● **Work request**
What is the number of lines in the listing below that contain the word "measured"? Give only that number.

● **Record set**
◇ ◇ ◇ ◇ ◇

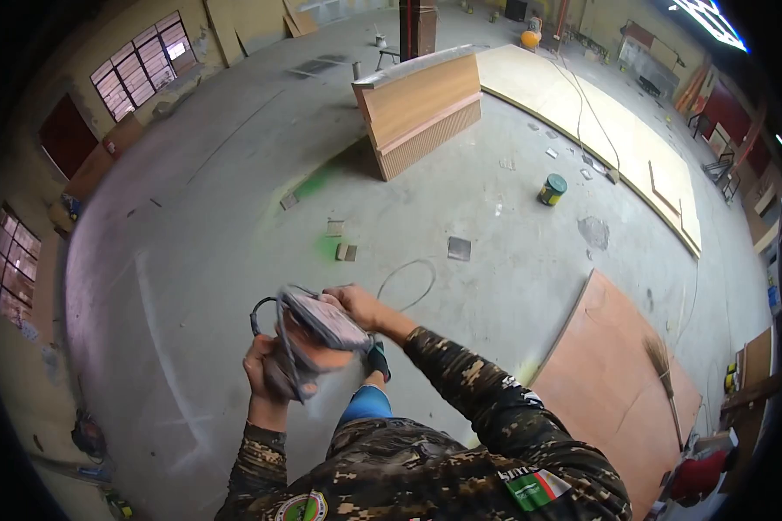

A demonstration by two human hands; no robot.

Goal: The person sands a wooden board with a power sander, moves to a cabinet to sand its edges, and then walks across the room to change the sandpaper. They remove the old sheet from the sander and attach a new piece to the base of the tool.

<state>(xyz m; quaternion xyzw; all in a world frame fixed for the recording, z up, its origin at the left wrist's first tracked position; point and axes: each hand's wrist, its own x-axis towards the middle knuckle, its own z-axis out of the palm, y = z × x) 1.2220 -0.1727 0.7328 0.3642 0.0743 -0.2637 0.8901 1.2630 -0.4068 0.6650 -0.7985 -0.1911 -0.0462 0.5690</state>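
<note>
1. We are looking at a workshop, most likely one for woodwork: a big hall with a bare grey floor (261, 234).
2. We see a wooden counter (417, 108), ribbed along its lower front, standing out on that floor.
3. We find sheet material lying about – a long pale board (565, 104) and a brown wooden sheet (613, 382).
4. We notice green stains (317, 184) on the floor and a green tub (552, 189) near the pale board.
5. We count a corded tool (332, 323) and a broom (660, 365) among the working gear.
6. We see worn walls and a barred window (145, 68) – hardly a home.
</note>
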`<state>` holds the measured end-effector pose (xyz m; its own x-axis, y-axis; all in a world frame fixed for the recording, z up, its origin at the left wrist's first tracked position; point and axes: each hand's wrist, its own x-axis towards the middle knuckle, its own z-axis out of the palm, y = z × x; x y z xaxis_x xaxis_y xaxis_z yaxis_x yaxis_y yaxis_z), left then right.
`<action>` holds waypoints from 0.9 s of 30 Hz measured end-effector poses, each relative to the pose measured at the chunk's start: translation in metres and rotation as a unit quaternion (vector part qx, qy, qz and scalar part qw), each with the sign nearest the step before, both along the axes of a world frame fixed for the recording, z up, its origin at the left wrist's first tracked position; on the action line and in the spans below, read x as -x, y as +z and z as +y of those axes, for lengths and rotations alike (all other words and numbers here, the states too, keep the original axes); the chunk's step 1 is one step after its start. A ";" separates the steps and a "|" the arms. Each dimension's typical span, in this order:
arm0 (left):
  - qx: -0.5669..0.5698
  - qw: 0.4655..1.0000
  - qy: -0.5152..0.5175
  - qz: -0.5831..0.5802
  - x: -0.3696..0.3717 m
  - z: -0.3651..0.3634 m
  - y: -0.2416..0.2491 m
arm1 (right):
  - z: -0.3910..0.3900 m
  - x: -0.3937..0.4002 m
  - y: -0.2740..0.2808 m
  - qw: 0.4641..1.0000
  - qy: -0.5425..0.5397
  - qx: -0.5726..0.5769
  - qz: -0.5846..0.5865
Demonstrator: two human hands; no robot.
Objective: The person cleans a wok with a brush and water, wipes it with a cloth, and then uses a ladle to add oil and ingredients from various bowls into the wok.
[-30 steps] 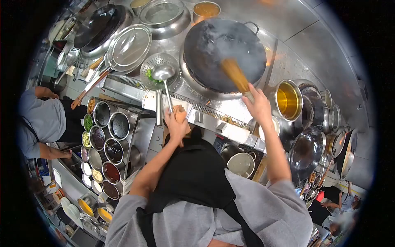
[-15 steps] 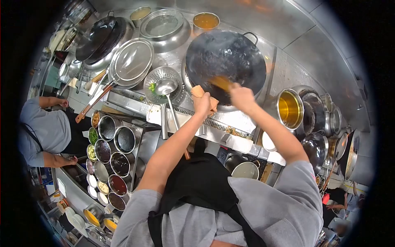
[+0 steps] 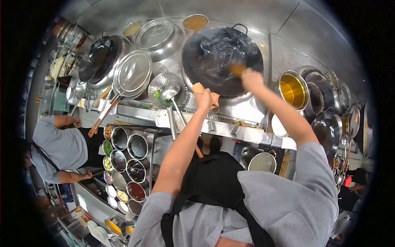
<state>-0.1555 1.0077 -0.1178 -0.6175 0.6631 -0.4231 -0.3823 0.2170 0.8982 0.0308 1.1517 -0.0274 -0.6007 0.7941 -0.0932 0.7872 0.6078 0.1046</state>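
Observation:
Over the right side of the black wok [image 3: 214, 57], my right hand [image 3: 252, 80] is closed on a blurred yellow-brown wok brush [image 3: 237, 69], whose end is in the wok. Wet, shiny streaks and some steam show in the wok. My left hand [image 3: 203, 100] is wrapped around a folded orange-tan cloth [image 3: 214, 100] at the wok's near rim; the cloth hides the part of the rim beneath. Left of that hand, a metal ladle [image 3: 169, 90] rests on a perforated strainer [image 3: 154, 84] with bits of green vegetable in it.
Mesh strainers [image 3: 133, 74] lie to the left, near a second wok [image 3: 95, 61]. A pot of yellow oil [image 3: 293, 91] stands on the right. Several sauce and ingredient containers [image 3: 137, 147] line the left counter. A co-worker [image 3: 61, 144] stands at far left.
My right hand has moved the brush rightward and slightly up across the wok. My left hand keeps its grip on the cloth. The whole view has shifted a little.

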 end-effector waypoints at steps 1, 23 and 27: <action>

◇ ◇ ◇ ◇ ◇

● **Finished task**
2